PURPOSE & OBJECTIVES
We aim to establish optimal embryo grade criteria for predicting clinical pregnancy and verify if the criteria differ based on age.
MATERIAL & METHODS
We conducted a retrospective study on 2,605 Day 5 blastocyst images collected from seven IVF clinics between June 2011 and May 2022. The blastocyst stages, ICM, and TE grades were manually labeled and assessed by five experienced embryologists according to the Gardner grading criteria. We divided the dataset into two groups based on age (<37 and ≥37) and performed a logistic regression analysis with stage, ICM, and TE as independent variables and clinical pregnancy (presence of a gestational sac) as the dependent variable.
In the group under 37 years old, the probability of pregnancy increased when the embryo stage was 4 or higher compared to stage 3 (p < 0.05), but there was no significant difference between stages 4, 5, and 6. For ICM and TE, the probability of pregnancy significantly increased in the order of grade C < B < A (p < 0.05). In the group aged 37 and older, the probability of pregnancy increased in the order of stage 3 < 4 < 5 (p < 0.05), with no significant difference between stages 5 and 6. For ICM and TE grades, the probability of pregnancy increased when the grade was B rather than C (p < 0.05), but there was no significant difference between grades B and A.

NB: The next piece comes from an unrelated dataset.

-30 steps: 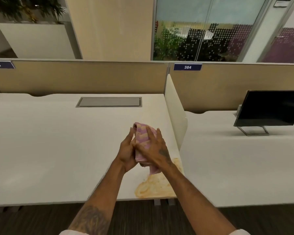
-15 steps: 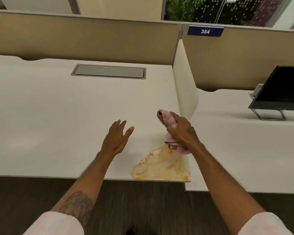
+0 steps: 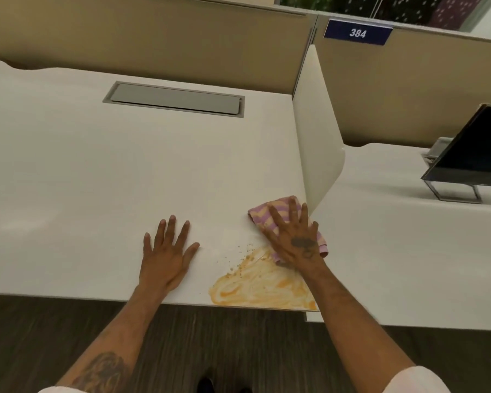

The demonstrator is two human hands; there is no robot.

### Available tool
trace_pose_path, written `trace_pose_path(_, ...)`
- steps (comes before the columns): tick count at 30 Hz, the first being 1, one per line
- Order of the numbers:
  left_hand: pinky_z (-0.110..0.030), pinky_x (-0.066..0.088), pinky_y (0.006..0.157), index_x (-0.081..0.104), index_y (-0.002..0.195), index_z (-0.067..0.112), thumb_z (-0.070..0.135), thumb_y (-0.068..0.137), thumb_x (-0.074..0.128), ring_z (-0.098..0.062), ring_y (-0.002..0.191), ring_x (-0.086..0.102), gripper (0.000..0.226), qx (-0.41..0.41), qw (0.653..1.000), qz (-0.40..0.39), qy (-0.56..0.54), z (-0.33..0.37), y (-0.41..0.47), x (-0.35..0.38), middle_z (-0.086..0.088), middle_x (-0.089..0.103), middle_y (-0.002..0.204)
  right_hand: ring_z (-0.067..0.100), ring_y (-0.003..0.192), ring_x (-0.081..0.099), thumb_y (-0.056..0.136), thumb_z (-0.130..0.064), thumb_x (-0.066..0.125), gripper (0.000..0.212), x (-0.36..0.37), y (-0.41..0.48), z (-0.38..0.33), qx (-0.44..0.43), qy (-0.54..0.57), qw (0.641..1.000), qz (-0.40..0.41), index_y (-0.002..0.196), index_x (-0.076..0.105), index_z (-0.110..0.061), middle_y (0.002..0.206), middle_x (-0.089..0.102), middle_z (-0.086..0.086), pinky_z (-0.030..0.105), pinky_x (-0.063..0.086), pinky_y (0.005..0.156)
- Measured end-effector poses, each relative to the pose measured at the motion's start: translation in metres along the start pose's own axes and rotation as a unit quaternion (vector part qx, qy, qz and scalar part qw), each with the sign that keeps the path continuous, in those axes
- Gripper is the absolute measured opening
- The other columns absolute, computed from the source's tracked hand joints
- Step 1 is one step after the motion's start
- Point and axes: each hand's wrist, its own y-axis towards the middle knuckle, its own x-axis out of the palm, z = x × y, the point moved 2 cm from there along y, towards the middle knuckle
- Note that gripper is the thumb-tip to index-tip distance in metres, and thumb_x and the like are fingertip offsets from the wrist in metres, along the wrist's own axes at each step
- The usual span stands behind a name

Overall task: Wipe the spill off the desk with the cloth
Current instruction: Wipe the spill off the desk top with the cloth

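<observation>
An orange smeared spill covers the front right corner of the white desk, with small crumbs at its upper left. A pink and yellow striped cloth lies flat on the desk at the spill's far edge. My right hand presses down on the cloth with fingers spread; the cloth's near part is hidden under the palm. My left hand rests flat on the bare desk, left of the spill, fingers apart and holding nothing.
A white divider panel stands just right of the cloth. A grey cable hatch is set into the desk's back. A dark monitor stands on the neighbouring desk at right. Tan partition walls run along the back.
Both hands held the bunched cloth together, then the left hand let go and settled flat on the desk. The right hand lowered the cloth onto the desk and spread over it.
</observation>
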Motion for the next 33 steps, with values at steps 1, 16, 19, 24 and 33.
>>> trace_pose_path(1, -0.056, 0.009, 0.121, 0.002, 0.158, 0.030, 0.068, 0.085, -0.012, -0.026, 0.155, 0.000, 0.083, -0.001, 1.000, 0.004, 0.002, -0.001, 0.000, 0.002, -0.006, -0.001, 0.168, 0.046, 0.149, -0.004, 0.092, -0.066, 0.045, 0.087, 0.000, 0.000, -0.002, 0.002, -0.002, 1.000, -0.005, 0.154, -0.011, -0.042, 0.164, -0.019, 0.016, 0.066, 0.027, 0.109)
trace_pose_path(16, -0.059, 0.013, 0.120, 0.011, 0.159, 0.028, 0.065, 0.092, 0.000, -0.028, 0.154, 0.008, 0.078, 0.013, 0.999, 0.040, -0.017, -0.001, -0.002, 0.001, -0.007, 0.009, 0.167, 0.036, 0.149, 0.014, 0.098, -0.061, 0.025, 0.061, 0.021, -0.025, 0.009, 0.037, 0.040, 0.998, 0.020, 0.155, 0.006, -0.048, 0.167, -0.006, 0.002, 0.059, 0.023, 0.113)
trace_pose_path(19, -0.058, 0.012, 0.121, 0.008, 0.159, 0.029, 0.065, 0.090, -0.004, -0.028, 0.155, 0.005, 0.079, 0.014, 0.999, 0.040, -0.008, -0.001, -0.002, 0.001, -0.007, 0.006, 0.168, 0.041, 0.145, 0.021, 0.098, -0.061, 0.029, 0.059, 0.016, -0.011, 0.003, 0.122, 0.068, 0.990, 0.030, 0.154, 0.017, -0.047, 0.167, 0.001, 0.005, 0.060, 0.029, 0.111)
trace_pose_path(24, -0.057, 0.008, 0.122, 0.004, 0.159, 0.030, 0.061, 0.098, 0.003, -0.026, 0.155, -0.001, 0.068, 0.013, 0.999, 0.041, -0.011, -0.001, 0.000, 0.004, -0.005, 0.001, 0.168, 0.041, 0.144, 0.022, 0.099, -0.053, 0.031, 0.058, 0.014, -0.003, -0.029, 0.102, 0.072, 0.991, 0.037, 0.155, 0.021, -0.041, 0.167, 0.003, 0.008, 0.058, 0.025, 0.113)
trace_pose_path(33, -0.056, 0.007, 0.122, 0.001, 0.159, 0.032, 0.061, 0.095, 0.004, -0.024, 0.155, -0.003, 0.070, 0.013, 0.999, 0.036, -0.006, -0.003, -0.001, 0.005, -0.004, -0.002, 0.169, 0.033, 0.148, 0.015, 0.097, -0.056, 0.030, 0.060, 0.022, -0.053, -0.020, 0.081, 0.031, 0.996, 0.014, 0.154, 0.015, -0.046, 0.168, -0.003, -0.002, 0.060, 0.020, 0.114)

The Gardner grading system is widely used for evaluating embryo quality, but the criteria for defining a high-quality embryo are ambiguous. We demonstrated that for the under-37 group, the cut-off for high-quality embryos with an increased likelihood of pregnancy was 4AA and above, and for the over-37 group, it was 5BB and above. Further studies are warranted to confirm our findings and investigate the underlying mechanisms that explain the age-dependent differences in blastocyst grading.
Our study highlights the importance of age-specific criteria in defining a good-quality blastocyst for successful clinical pregnancy. Specifically, the advanced blastocyst stage was more of an important predictor of clinical pregnancy than ICM or TE grades in the older group.